Gunner was Deas' favorite horse, she said.
"He always kept me on my toes," she said. "He made mistakes, but so did I. You see, the thing about horses is that when they make a mistake or act up, you can't just quit on them and stop riding them for weeks at a time. How will they ever excel in their weaknesses?"
They won't, Deas went on to say. A rider and horse must form a bond and work together as a team.
"Once that horse knows you're there for them, they will give you their whole heart," Deas said. "Gunner was that horse for me. He was super flighty in the beginning, but I would never give up on him in a million years. I saw so much potential for him, and he was the sweetest boy anyone could ask for. He always had my back, and I always had his."
While tanks and humvees have bumper numbers, Gunner and his fellow mounts have names, hearts and personalities that set them apart from the rest of the items that accompany them on the government property books, Wolfe said.
The CGMCG also paid tribute during the memorial to retired Maj. Donovan D. Ketzler Sr.
Ketzler, one of the last mounted cavalrymen from World War II, was born in Wichita on Jan. 7, 1924. He began his military service in 1942 at Fort Riley.
After the war, he returned to his Family's boot-making business in Nebraska and continued serving in the Army Reserves. That company made many of the cavalry boots the CGMCG troopers wear today, Wolfe said.
Ketzler was a lot like Gunner in terms of stamina, Wolfe said.

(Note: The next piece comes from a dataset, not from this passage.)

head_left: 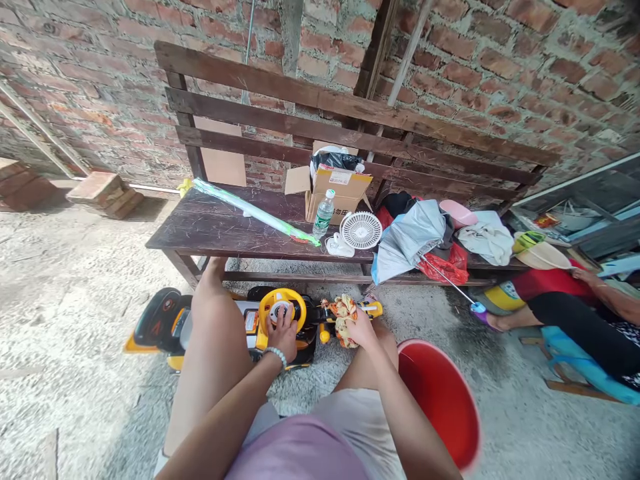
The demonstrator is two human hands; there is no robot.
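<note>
A yellow and black toy ride-on vehicle (250, 320) stands on the ground between my knees. My left hand (283, 333) rests on its yellow steering wheel (301, 308), fingers spread over the white hub. A bead bracelet circles the left wrist. My right hand (361, 329) is closed round a crumpled orange and cream patterned cloth (345, 312). That cloth lies against the vehicle's front arm, near a yellow part (373, 309). The fingertips of my right hand are partly hidden by the cloth.
A red bucket (435, 400) stands by my right knee. Ahead, a dark wooden bench (175, 227) bears a cardboard box (350, 187), a water bottle (324, 215), a white fan (361, 231) and a silver umbrella (413, 233). Another person (565, 313) sits at the right.
</note>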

Even at the age of 89, he rode horses daily with the skill of troopers 60 years his junior.
"I mention all of this because the day the cavalry lost Gunner was also the day the cavalry lost Maj. Ketzler," Wolfe said.

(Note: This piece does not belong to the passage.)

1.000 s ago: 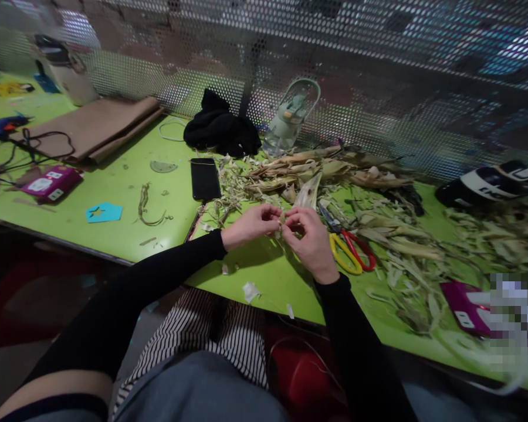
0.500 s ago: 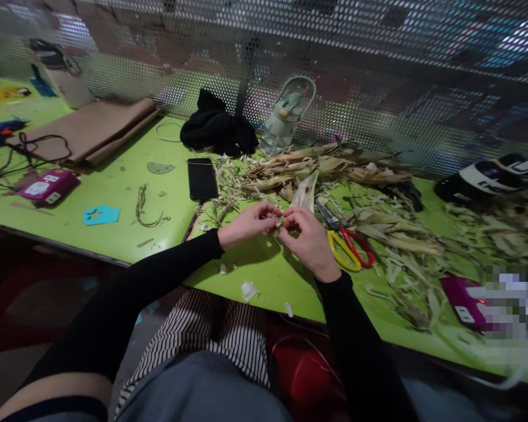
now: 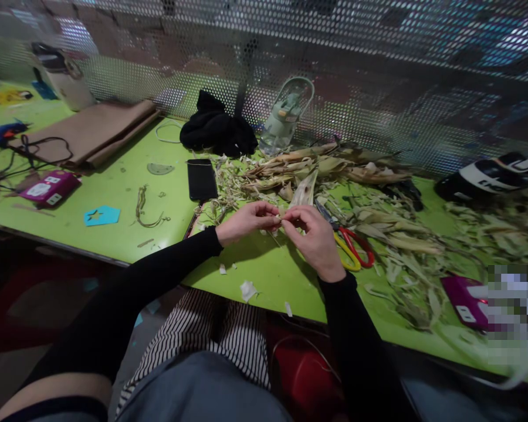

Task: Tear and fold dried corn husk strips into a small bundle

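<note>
A lime-green tabletop (image 3: 114, 193) fills the middle band of the frame, backed along the top by a perforated metal screen (image 3: 378, 70); a wide heap of dried corn husks (image 3: 378, 217) is spread over the tabletop's centre and right; folded brown paper (image 3: 92, 126) is laid at the upper left, with a white container (image 3: 68, 79) behind it; a black cloth bundle (image 3: 217, 130) is seen at upper centre, just beside a pale green water bottle (image 3: 286, 117) leaning against the screen; a black phone (image 3: 202, 179) is laid flat just left of the husk heap; a magenta box (image 3: 48, 189) sits at the left edge, and a second magenta box (image 3: 462, 293) at the lower right; scissors (image 3: 349, 246) with yellow and red handles are lying just right of the hands; a blue paper shape (image 3: 101, 215) is placed at the left, near a loose twisted strand (image 3: 143, 208).

Both black-sleeved arms are brought together at the frame's centre, just above the tabletop; the left hand (image 3: 246, 221) is closed, its fingertips pinched on a small husk strip (image 3: 280, 219); the right hand (image 3: 314, 240) is likewise curled shut, its thumb and forefinger pinched on the same strip from the other side; the strip is held between the two hands, at the near edge of the husk heap.
</note>
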`<state>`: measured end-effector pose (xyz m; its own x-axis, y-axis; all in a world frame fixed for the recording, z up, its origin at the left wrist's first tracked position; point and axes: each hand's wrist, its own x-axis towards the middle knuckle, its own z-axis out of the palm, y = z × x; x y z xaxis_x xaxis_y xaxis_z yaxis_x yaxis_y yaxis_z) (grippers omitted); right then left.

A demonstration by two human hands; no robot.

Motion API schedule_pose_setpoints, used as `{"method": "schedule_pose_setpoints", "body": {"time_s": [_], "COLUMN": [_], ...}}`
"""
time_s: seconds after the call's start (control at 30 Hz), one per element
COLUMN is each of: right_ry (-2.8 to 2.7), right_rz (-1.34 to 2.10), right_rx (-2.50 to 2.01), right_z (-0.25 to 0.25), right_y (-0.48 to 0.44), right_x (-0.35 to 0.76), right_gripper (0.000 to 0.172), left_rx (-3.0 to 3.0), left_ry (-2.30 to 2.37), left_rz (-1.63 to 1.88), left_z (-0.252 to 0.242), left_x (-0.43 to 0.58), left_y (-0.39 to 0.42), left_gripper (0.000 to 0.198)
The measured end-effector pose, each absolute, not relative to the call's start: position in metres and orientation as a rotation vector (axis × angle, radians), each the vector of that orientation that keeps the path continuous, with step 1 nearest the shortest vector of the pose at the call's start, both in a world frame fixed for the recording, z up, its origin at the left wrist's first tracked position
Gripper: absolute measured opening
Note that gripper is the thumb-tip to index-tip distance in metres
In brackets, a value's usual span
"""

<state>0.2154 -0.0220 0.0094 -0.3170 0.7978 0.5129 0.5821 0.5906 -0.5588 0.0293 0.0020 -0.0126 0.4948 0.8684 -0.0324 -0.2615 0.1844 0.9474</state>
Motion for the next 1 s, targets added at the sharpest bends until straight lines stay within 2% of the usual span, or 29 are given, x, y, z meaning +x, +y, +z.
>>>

Ketzler died Aug. 16 – the same day as the horse he introduced to the CGMCG's civilian trainer, Ron Roller, in the fall of 2004.
"I can't help but think that Gunner and Maj. Ketzler are up there now in Fiddler's Green, raising all sorts of cane," Wolfe said.
Ketzler was laid to rest Aug. 20 in Omaha. Gunner's remains are at the CGMCG stables on Main Post.